Task ::
The answer must be only the lines below from the one holding "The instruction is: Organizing" down to the one holding "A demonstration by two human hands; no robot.", ends included, printed exactly; please omit all pictures.

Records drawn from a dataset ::
※ ※ ※

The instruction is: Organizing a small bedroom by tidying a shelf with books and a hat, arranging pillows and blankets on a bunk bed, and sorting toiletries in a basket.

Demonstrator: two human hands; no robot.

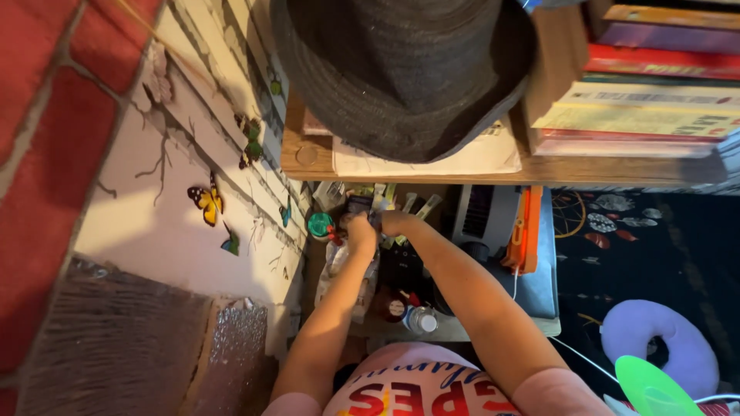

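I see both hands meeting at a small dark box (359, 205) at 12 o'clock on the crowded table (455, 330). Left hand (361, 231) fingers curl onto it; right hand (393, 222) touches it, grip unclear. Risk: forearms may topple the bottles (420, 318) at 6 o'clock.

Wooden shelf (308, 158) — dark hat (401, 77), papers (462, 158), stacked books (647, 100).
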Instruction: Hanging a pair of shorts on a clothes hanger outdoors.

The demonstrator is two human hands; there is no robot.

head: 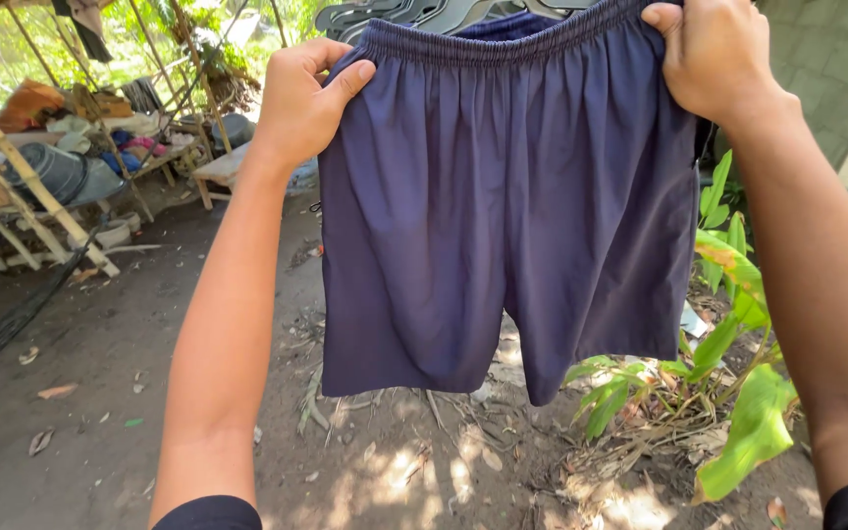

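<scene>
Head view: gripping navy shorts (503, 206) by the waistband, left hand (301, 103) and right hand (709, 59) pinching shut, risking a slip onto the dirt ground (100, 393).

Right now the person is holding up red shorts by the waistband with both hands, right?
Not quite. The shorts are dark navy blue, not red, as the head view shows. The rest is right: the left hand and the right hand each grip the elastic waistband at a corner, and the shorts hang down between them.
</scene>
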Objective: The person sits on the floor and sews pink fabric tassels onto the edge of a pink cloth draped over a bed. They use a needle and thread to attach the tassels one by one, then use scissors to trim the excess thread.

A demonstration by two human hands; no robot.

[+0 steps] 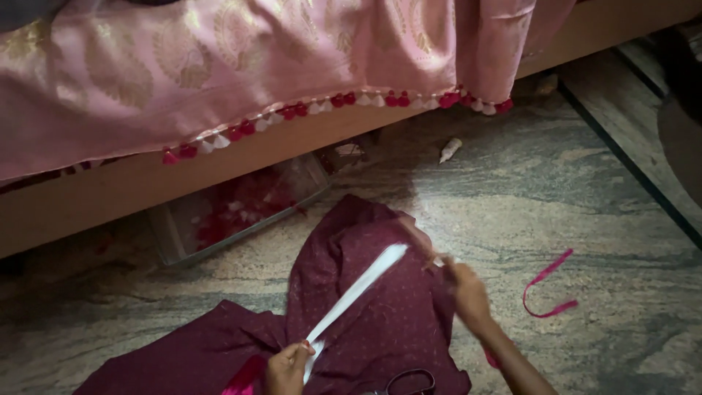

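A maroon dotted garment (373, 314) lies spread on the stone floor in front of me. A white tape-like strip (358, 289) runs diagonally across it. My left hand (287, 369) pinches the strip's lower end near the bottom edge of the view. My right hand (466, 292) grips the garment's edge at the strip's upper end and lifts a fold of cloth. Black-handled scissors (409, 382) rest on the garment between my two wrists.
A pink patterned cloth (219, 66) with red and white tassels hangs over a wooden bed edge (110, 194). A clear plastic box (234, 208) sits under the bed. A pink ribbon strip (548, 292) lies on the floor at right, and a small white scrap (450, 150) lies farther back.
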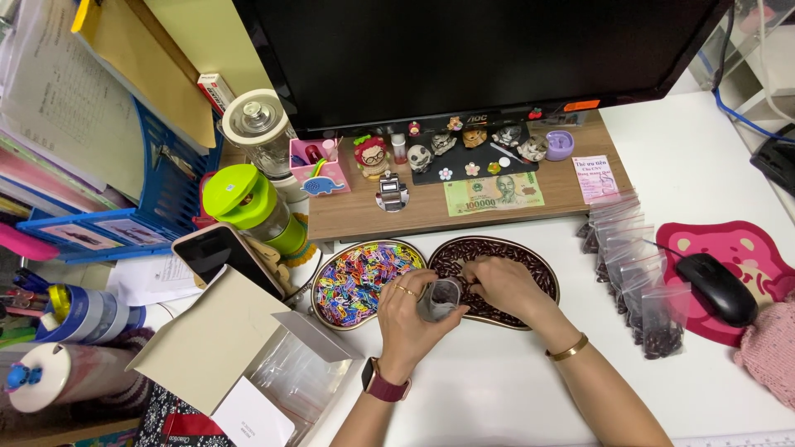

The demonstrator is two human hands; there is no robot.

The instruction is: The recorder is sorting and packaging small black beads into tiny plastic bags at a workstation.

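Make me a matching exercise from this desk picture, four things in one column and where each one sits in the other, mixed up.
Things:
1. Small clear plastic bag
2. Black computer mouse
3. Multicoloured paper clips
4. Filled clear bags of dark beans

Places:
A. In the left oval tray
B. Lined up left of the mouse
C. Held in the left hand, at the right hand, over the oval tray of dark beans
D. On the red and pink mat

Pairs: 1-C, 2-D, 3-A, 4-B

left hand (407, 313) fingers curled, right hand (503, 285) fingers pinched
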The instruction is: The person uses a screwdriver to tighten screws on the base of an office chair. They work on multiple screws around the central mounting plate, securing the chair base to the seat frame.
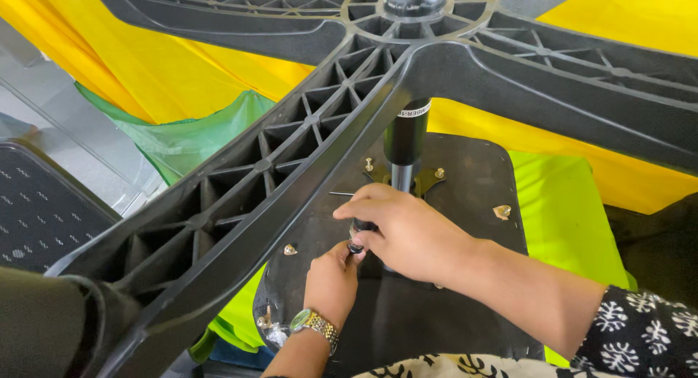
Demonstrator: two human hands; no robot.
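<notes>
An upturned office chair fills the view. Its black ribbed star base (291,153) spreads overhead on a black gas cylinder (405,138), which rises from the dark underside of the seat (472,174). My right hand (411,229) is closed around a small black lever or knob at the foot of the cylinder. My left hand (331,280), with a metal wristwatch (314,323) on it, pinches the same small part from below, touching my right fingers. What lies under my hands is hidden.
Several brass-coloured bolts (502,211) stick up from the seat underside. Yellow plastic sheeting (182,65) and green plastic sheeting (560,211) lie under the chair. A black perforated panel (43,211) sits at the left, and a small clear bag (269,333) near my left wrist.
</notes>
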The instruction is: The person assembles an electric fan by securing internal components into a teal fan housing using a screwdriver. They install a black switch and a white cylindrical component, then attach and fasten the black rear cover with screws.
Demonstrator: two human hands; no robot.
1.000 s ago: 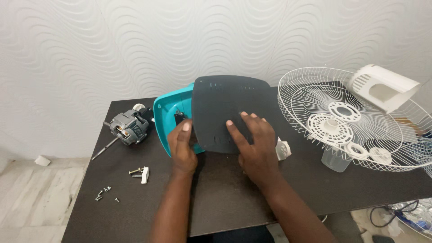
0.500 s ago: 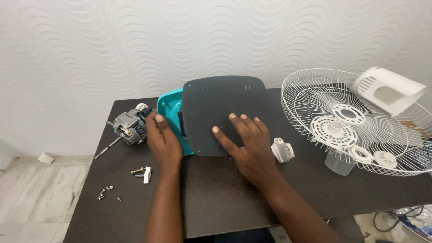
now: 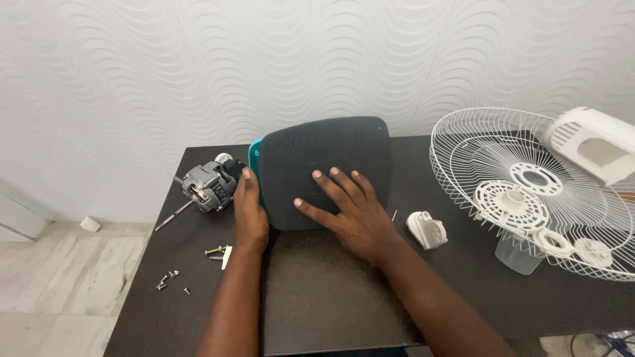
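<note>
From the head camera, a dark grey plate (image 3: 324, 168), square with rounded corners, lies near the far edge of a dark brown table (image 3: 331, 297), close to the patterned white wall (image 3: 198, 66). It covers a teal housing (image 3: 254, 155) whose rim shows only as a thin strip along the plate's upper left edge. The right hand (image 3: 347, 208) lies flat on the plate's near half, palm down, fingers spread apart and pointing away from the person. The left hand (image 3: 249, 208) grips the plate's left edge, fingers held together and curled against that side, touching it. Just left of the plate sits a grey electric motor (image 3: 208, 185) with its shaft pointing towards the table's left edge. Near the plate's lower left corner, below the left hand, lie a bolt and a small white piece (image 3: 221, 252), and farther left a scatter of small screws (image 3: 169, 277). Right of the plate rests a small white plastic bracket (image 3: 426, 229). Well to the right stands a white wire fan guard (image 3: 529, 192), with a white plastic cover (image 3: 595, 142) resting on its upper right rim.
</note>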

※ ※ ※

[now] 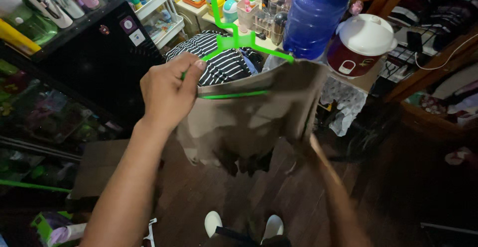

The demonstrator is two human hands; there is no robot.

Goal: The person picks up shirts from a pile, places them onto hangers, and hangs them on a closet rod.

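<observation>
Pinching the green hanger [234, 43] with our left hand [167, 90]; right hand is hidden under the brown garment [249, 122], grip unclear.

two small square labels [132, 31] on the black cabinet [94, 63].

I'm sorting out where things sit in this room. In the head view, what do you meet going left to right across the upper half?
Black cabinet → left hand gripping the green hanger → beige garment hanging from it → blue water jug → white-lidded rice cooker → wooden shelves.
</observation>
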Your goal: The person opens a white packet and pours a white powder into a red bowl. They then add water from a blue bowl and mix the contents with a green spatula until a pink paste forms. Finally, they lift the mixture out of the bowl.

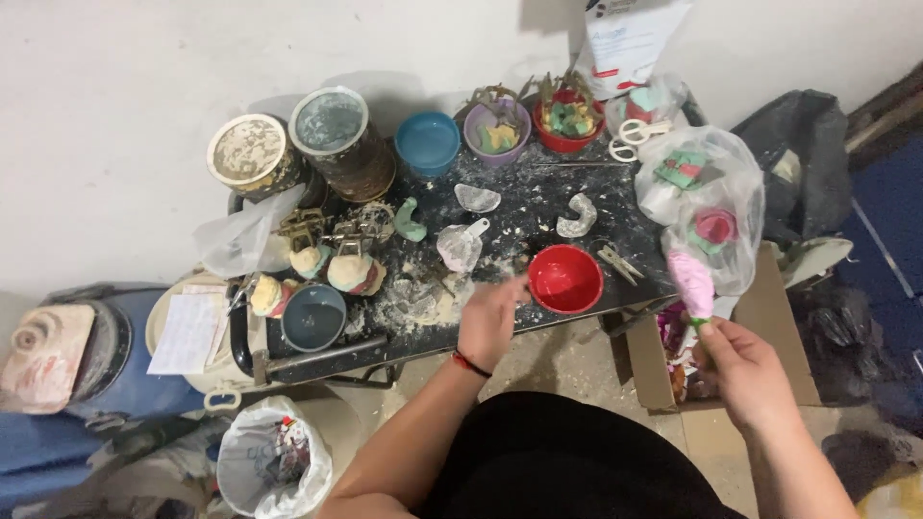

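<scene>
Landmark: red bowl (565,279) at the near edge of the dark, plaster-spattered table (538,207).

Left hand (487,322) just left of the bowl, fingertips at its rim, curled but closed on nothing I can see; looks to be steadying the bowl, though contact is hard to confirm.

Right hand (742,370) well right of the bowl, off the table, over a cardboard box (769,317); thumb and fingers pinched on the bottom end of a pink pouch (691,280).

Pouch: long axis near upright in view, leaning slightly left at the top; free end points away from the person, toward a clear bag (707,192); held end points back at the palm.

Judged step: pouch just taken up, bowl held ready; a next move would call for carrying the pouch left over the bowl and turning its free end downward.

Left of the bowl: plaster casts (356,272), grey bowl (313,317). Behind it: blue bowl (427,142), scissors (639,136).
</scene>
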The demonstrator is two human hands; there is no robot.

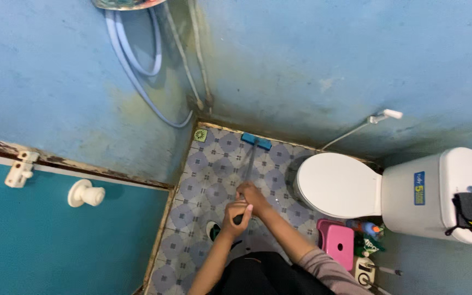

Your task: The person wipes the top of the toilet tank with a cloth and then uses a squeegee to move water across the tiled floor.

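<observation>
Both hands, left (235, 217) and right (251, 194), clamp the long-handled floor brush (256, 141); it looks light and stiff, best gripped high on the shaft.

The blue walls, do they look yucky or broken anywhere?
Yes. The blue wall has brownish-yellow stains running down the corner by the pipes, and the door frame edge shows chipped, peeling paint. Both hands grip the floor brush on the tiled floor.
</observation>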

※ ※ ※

Result of this exercise ::
The instruction is: Organizing a small bedroom by tidying a shelf with books and a hat, arranging pillows and blankets on a bunk bed, and sorting toiletries in a basket.

Demonstrator: two human hands; no robot.


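I see both hands meeting at a small dark box (359, 205) at 12 o'clock on the crowded table (455, 330). Left hand (361, 231) fingers curl onto it; right hand (393, 222) touches it, grip unclear. Risk: forearms may topple the bottles (420, 318) at 6 o'clock.

Wooden shelf (308, 158) — dark hat (401, 77), papers (462, 158), stacked books (647, 100).
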Instruction: Hanging a pair of shorts on a clothes hanger outdoors.

The demonstrator is two human hands; there is no robot.

head: 

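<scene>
Head view: gripping navy shorts (503, 206) by the waistband, left hand (301, 103) and right hand (709, 59) pinching shut, risking a slip onto the dirt ground (100, 393).

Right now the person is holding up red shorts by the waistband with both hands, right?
Not quite. The shorts are dark navy blue, not red, as the head view shows. The rest is right: the left hand and the right hand each grip the elastic waistband at a corner, and the shorts hang down between them.
</scene>
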Objective: The person sits on the floor and sews pink fabric tassels onto the edge of a pink cloth draped over a bed. They use a needle and thread to attach the tassels one by one, then use scissors to trim the excess thread.

A demonstration by two human hands; no robot.

The exercise has nothing more to it.